GUNUNGKIDUL – Festival Kebudayaan Yogyakarta (FKY) 2025 di Kabupaten Gunungkidul memasuki hari-hari terakhir penyelenggaraan. Sebelum ditutup, FKY menggelar salah satu kegiatan bertajuk Jelajah Budaya Lokakarya Gunungkidulan. Salah satunya praktik pembuatan Nasi Thiwul yang berlangsung di rumah Ibu Sumijah di Padukuhan Mbareng, Kalurahan Kemiri, Kapanewon Tanjungsari.
Sekitar 30 peserta dari masyarakat umum dan pelajar mengikuti kegiatan ini sebagai upaya FKY untuk mengangkat Thiwul, kuliner yang sangat dekat dengan adat dan tradisi pangan masyarakat Gunungkidul.
Koordinator kegiatan, Nurdin Febri Setyawan (Sonde), menjelaskan bahwa pemilihan Thiwul selaras dengan tema besar FKY 2025 yang mengusung soal adat istiadat dan tradisi.
“Tema kali ini yang dipilih adat istiadat. Membuat olahan Thiwul merupakan salah satu hasil budi dan daya masyarakat Gunungkidul dalam rangka menyediakan kebutuhan bahan pangan. Sudah jadi kebiasaan turun-temurun,” terang Nurdin.
Nurdin menambahkan, kebiasaan mengolah Thiwul masih eksis hingga kini, bahkan kembali populer sebagai olahan alternatif pengganti nasi beras. Dahulu, Thiwul yang berbahan dasar singkong menjadi menu utama masyarakat Gunungkidul.
Selain faktor historis, ketela (bahan dasar Thiwul) merupakan komoditas pertanian unggulan yang selalu ditanam saat musim hujan di kawasan selatan Gunungkidul. Hal ini menjadikan Thiwul sebagai simbol budaya yang sangat dekat dengan ekosistem lokal.
Proses praktik berlangsung seru dan interaktif. Ibu Sumihah dibantu tetangga kanan kirinya, dengan telaten menunjukkan seluruh tahapan pembuatan Thiwul: mulai dari menumbuk gaplek (singkong kering), napeni (membersihkan), nginthil (membentuk bulir), hingga proses pengukusan. Beberapa peserta terlihat kesulitan mengikuti tahapan demi tahapan, menunjukkan bahwa proses tradisional ini membutuhkan keahlian.

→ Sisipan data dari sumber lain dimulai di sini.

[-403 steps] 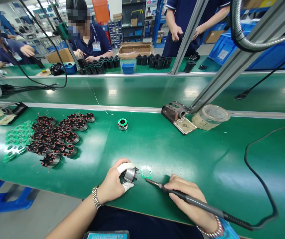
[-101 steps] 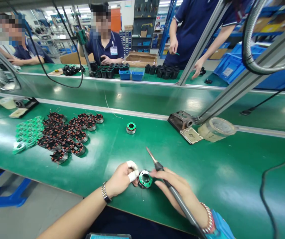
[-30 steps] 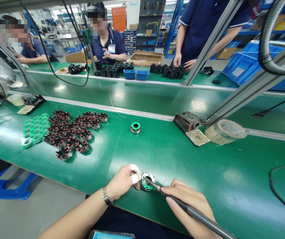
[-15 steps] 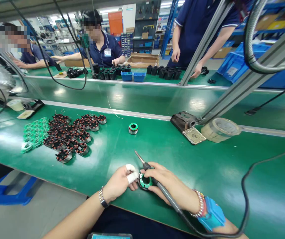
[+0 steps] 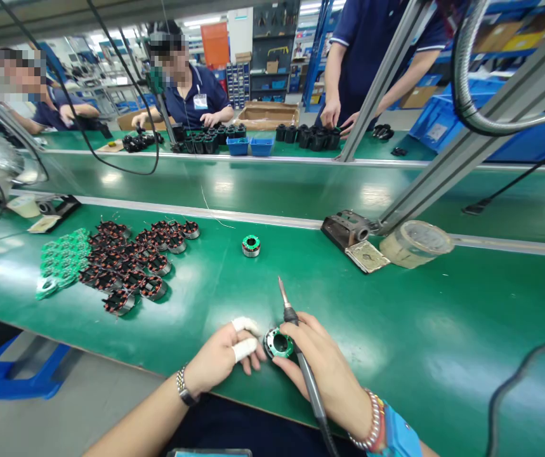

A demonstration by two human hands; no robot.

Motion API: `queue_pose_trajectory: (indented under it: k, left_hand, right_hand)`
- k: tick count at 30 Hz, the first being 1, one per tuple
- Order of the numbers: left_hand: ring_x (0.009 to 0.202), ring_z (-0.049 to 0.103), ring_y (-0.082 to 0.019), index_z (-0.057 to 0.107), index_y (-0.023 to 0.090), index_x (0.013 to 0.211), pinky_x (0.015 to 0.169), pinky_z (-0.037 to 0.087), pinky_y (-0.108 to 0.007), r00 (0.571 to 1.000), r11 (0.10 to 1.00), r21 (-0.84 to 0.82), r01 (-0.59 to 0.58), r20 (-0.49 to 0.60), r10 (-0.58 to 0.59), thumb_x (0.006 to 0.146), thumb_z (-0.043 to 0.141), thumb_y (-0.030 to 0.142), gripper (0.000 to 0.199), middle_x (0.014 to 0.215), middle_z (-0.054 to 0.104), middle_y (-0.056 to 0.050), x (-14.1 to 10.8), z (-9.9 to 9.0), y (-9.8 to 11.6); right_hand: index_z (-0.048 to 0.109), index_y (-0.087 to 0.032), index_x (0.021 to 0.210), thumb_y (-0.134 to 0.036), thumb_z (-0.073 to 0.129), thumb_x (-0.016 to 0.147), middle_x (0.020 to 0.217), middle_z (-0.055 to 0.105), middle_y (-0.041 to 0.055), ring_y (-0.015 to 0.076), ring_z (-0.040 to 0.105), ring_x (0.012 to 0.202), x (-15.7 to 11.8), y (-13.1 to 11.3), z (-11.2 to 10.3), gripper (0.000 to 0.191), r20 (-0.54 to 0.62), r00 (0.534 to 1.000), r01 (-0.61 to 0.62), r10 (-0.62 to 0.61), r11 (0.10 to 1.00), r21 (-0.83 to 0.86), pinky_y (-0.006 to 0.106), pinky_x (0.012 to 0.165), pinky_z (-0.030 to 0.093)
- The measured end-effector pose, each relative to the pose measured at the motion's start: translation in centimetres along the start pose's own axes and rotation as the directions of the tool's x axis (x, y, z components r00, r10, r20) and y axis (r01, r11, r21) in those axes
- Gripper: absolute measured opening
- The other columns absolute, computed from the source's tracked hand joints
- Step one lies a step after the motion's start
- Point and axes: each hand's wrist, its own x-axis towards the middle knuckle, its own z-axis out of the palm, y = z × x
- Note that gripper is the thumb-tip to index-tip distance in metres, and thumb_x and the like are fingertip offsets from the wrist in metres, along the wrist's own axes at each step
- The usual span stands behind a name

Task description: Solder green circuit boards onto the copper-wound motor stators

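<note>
A green anti-static tabletop (image 5: 410,324) runs across this workshop, and a co-worker in a navy polo shirt (image 5: 191,82) sits at the next line beyond it. Between the person's hands, a wound motor stator (image 5: 279,343) with a green circuit board on its face sits on the tabletop, its central hole facing up. The left hand (image 5: 219,353) lies half open just left of the stator, with two taped fingers (image 5: 243,349). Its fingertips come very close to the stator's edge, though I cannot tell whether they press on it. The right hand (image 5: 322,362) is closed around a soldering iron (image 5: 306,387) in a pen-like grip, its tip pointing up and away, while its lower fingers curl in beside the stator. That looks like a sound way to work: the hot tip stays clear of the skin and the board, and the part stays steady between both hands. Well ahead of the hands stands a second stator (image 5: 250,246), and far to the left of the left hand lie a cluster of stators (image 5: 124,260) and a heap of green circuit boards (image 5: 63,257). Ahead of the right hand sit a soldering iron stand (image 5: 346,230) and a roll of tape (image 5: 415,244).
</note>
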Motion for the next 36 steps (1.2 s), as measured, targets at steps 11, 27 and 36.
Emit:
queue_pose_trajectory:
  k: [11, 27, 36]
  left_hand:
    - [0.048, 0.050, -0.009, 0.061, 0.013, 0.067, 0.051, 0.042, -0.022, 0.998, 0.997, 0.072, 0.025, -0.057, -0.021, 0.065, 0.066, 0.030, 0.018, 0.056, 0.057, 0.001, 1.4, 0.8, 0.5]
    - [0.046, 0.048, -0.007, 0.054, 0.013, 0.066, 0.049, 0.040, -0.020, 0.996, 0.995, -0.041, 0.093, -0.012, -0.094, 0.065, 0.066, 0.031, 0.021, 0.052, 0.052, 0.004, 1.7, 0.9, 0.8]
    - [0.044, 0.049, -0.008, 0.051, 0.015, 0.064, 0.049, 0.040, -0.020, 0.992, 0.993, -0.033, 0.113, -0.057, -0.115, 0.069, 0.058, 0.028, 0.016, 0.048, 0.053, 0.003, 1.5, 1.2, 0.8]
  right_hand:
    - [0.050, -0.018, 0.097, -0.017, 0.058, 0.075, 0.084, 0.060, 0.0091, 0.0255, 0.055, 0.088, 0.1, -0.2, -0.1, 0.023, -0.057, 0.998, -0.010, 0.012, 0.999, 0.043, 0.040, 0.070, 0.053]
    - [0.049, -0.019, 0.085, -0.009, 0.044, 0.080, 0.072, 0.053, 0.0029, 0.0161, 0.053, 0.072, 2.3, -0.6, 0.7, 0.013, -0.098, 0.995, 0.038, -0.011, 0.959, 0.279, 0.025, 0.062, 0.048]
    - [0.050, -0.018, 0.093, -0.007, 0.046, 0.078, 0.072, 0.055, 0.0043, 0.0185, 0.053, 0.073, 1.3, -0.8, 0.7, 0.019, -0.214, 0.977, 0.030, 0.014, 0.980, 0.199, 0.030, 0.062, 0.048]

Usai Thiwul matang, seluruh peserta diajak menikmati hasil olahan mereka secara bersama-sama.
“Sekalipun jarang, saya sudah akrab kalau makan Thiwul, hanya saja belum pernah praktik membuat Thiwul. Ini pengalaman yang sangat berharga,” ujar salah satu peserta loka karya, Arif Prasetyo.
Melalui kegiatan ini, FKY 2025 di Gunungkidul berhasil menempatkan Thiwul tidak hanya sebagai warisan kuliner, tetapi juga sebagai cerminan nyata dari etos kemandirian masyarakat yang terangkum dalam filosofi "Adoh Ratu Cedhak Watu".
Thiwul, yang dulunya adalah "makanan orang desa" saat harga beras melambung, kini naik pangkat menjadi simbol kearifan. Ia adalah bukti tentang bagaimana masyarakat Gunungkidul, yang secara geografis "jauh dari raja," mampu bertahan dan mandiri dengan mengolah apa yang "dekat dengan batu" yaitu singkong yang tumbuh subur di tanah karst.